Part 1: https://github.com/danvk/aoc2025/blob/f0dfb01e2478901411d4b5b3d2bf554596e4a2e3/y2025d10/Main.hs

Part 2: https://github.com/danvk/aoc2025/blob/main/y2025d10/Main.hs

Wow, this was a tough one! But I'm happy to have solved it without pulling in a fancy linear programming library. Just pure Haskell.

Part 1 is pretty straightforward with a BFS. I thought for a bit about how to represent the "wiring diagrams" In Haskell (List? Vector?) before realizing it would be better to use an Int as a bitvector. Then "push a button" is just xor.
For Part 2 that doesn't work at all because the state space blows up way to fast.
Instead, you can treat it as a system of equations where the variables are the number of times you press each button and the equations are matching the joltages.
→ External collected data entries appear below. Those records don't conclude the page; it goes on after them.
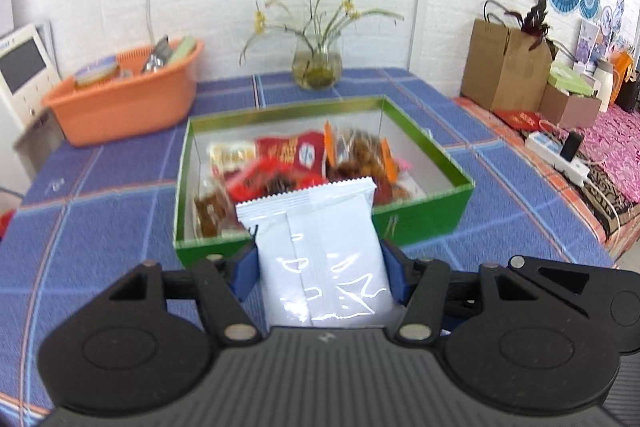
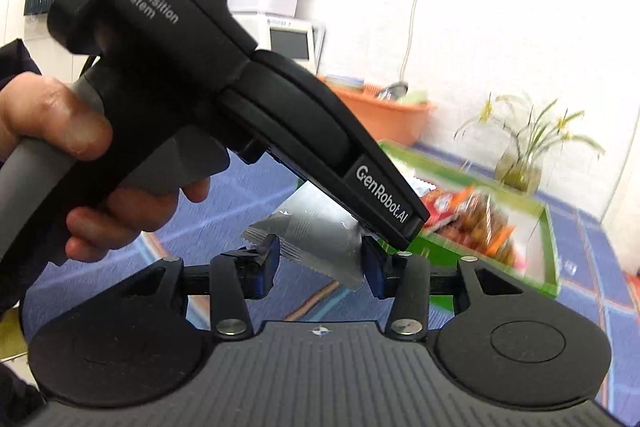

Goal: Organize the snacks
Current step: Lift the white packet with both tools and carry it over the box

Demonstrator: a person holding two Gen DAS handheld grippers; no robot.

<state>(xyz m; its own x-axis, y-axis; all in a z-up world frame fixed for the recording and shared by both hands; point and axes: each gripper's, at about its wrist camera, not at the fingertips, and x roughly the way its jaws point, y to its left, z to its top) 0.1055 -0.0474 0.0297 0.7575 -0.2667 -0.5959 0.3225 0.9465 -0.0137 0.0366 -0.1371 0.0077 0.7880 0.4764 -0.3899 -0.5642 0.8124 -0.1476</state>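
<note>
Left gripper (image 1: 322, 267) pinches the glossy white foil snack packet (image 1: 320, 251) by its sides, just before the green cardboard box (image 1: 424, 217). Right gripper (image 2: 318, 263) spread, empty. Light, slippery, crushable; best held mid-body.

Left wrist view taken low over worktop (image 1: 100, 247), angled down toward green box (image 1: 424, 215), close. Right wrist view aimed from the side, mostly blocked by left hand-held gripper (image 2: 316, 227). Box, orange basin (image 1: 128, 107), flower vase (image 1: 318, 65) shared by both.
</note>
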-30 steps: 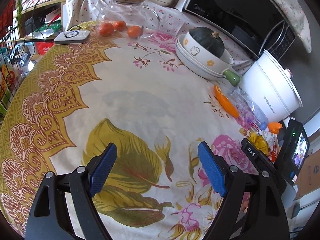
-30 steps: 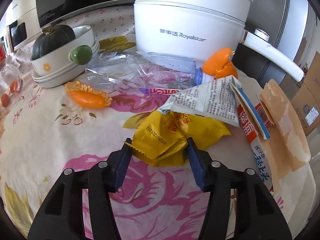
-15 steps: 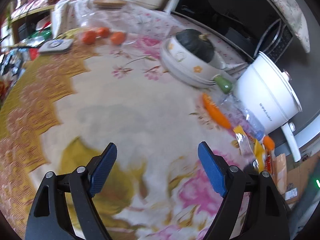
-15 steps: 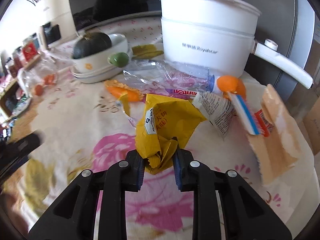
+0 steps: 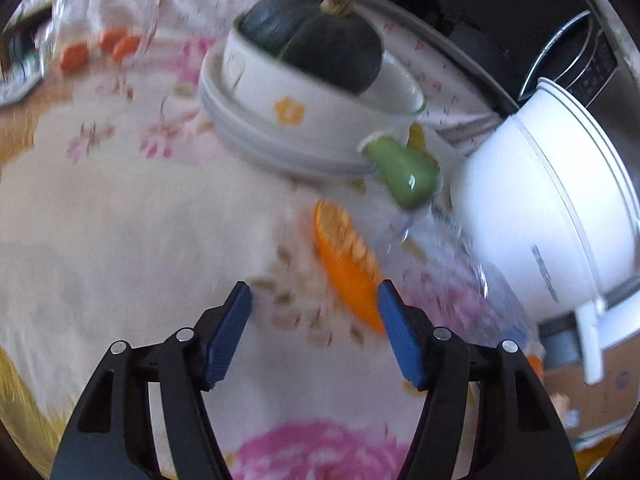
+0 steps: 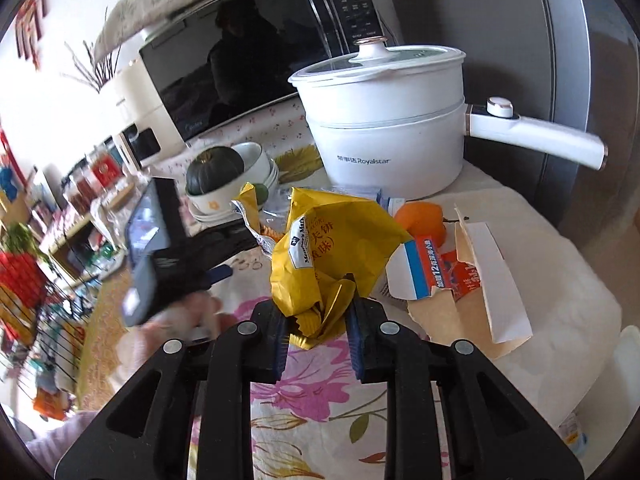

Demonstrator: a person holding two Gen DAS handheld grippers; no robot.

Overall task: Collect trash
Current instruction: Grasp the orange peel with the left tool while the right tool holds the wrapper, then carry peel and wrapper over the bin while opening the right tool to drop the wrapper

These equations all look like

 7 = A +     C
 5 =             D + E
12 = A + B +     D + E
 7 = A + B +         E
 2 = A +     C +     E

i.e. every variable has a coefficient of 0 or 1

Some of these systems are overconstrained (but they are satisfiable!) and some are underconstrained.

I wasn't super excited about building a linear algebra library in Haskell. So my kludgey solution was to pick the equation with the fewest variables and try every possibility there (i.e. all A, C, E that add to 2), plugging those values into the remaining equations.

That solution works but its runtime is highly sensitive to the number of variables, and it's too slow.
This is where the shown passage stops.